Work required: Consider the records below. How many of their lines include the word "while"? State the number and nothing else.

Records for this task:
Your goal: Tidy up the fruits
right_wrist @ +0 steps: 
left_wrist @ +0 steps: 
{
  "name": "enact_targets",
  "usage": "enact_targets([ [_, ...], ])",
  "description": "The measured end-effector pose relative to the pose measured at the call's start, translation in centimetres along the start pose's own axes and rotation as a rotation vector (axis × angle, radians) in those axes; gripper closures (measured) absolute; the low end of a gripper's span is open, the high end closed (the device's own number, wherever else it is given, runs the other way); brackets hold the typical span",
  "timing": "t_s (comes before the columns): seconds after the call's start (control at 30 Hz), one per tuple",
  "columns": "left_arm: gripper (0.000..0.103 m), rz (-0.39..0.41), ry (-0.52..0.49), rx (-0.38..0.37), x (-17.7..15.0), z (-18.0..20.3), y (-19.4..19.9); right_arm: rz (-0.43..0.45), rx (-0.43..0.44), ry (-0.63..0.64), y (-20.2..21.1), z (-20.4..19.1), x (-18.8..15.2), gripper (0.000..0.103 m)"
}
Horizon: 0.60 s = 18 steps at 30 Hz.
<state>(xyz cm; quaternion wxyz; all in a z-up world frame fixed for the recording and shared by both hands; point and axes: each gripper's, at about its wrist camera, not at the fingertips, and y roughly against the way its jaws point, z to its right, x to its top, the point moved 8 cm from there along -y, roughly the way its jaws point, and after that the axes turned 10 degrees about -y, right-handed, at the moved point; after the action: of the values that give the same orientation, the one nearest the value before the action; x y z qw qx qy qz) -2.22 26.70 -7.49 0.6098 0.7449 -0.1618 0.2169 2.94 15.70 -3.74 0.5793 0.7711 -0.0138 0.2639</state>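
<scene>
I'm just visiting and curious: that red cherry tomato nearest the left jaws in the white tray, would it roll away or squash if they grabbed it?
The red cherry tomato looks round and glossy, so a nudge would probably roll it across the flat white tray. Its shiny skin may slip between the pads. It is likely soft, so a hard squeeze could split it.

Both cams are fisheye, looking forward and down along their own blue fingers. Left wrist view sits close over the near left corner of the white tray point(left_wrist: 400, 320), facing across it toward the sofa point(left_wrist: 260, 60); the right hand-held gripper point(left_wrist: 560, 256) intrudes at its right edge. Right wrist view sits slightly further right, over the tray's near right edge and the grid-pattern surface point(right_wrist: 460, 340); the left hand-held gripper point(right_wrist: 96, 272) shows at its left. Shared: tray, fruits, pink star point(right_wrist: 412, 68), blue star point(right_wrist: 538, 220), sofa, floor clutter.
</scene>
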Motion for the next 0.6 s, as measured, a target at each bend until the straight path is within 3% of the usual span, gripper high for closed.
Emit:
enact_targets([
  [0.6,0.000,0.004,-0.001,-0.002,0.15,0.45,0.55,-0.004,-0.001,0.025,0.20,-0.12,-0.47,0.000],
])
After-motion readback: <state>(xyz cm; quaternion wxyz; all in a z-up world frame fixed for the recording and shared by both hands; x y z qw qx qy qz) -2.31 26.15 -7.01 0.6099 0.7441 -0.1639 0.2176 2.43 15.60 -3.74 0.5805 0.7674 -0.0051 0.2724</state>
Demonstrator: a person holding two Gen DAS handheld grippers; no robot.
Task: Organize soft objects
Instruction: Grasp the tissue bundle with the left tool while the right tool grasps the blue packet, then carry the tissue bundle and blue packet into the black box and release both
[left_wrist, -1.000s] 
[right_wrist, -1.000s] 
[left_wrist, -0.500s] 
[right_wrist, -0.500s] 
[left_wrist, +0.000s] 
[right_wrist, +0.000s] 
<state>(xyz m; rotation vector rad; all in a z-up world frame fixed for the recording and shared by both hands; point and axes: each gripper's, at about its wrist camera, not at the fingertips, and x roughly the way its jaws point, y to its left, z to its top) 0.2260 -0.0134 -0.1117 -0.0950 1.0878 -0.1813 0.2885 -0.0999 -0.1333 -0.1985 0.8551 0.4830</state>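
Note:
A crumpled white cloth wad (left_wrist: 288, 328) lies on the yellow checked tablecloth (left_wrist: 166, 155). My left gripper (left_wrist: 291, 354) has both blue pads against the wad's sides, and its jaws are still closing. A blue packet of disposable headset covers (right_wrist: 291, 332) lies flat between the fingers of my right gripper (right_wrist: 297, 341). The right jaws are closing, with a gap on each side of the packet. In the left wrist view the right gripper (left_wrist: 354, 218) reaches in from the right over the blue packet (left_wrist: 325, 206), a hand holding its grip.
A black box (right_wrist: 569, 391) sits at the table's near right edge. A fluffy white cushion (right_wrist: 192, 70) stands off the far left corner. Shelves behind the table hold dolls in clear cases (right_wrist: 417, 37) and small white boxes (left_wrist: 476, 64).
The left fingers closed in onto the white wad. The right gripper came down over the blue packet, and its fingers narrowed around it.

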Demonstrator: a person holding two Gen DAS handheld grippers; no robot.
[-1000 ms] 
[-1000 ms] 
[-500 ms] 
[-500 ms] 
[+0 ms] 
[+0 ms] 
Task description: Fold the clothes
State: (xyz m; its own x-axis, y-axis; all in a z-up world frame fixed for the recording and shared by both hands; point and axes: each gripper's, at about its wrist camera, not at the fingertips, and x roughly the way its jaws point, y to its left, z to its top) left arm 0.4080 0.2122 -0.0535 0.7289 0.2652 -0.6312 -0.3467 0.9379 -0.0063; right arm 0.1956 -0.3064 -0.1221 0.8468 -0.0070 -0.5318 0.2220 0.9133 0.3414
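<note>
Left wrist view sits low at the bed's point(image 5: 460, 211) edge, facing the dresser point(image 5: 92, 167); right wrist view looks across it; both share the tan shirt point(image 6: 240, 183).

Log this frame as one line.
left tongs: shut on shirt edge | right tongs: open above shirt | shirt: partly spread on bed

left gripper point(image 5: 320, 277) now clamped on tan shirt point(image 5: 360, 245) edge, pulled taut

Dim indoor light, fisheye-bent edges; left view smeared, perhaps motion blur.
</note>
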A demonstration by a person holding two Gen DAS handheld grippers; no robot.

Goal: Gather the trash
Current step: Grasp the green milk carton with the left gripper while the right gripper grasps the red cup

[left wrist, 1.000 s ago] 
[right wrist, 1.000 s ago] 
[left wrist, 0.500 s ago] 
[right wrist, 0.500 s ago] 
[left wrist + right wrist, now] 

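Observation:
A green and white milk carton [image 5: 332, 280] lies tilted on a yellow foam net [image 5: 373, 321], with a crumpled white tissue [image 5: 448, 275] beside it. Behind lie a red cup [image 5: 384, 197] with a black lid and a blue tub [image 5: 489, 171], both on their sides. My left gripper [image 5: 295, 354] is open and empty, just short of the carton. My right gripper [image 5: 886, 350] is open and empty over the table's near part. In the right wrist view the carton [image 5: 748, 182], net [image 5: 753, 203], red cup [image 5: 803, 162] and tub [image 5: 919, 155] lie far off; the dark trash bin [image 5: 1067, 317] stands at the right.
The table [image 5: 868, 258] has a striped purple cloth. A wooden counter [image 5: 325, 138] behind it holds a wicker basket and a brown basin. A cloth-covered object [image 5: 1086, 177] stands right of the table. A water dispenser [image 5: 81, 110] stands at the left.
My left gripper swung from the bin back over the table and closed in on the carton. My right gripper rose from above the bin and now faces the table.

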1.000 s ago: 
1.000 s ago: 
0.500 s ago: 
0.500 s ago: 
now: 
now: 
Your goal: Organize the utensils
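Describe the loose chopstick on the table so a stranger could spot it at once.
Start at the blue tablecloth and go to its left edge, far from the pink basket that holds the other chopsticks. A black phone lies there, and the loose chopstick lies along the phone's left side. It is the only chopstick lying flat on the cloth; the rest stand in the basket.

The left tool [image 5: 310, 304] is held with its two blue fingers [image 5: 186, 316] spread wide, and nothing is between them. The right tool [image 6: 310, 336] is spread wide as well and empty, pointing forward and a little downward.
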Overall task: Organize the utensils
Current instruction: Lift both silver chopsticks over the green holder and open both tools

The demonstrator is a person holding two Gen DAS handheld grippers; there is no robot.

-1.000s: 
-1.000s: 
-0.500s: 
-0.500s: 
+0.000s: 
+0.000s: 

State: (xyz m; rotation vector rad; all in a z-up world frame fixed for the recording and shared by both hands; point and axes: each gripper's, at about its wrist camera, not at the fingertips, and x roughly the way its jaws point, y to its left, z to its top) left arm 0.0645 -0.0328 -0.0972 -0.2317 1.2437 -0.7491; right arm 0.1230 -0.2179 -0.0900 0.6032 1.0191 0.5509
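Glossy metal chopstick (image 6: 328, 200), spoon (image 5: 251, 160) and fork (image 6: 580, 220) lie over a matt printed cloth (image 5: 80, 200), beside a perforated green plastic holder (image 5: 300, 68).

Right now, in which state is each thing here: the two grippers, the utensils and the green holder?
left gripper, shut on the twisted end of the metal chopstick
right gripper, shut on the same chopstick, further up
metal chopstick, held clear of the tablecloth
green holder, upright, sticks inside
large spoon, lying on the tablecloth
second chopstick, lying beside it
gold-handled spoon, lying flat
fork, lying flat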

Answer to the problem: 2